_Assignment_:
Leave out every picture, and output exactly the lines from the line containing "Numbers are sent" through the last line of the data.

_Given information_:
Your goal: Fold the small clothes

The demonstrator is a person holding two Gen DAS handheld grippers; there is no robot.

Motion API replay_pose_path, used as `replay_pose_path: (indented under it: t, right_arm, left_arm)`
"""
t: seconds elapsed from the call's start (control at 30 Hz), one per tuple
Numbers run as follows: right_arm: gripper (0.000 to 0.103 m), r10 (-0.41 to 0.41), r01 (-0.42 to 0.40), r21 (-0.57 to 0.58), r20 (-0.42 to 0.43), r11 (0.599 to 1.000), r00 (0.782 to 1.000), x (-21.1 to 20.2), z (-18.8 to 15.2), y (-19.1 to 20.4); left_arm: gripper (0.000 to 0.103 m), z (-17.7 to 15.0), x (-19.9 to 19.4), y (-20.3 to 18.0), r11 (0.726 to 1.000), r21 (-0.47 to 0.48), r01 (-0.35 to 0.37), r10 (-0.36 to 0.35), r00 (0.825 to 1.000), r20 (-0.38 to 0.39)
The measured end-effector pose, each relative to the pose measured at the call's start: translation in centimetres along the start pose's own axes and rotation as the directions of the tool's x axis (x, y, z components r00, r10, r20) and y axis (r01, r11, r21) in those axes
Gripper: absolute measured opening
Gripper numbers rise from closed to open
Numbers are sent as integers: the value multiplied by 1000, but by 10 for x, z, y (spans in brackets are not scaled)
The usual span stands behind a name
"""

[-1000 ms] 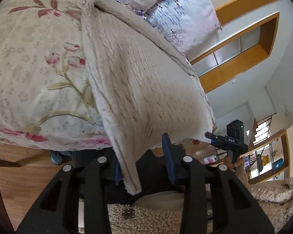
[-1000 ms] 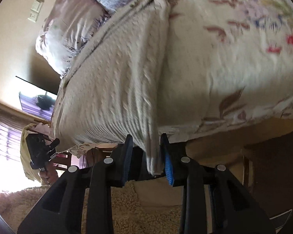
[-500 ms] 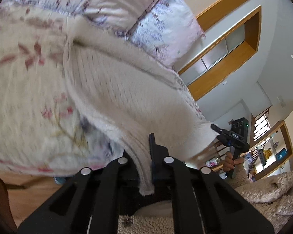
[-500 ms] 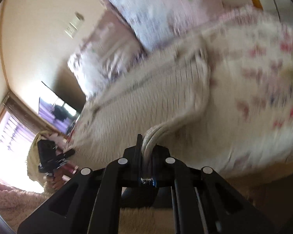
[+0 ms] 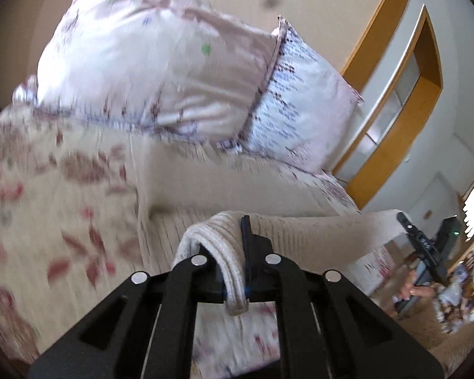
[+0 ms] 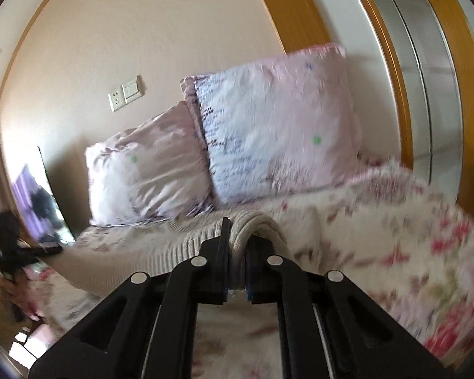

_Written answer_:
Numbers are sent as integers: the value multiplied by 1000, but by 10 for x, z, y (spans in brackets are not scaled)
The usual span stands behind a name
"""

[-1000 ms] 
[-1000 ms] 
[-500 ms] 
[-500 ms] 
[+0 ms] 
[+0 ms] 

That is the complete output.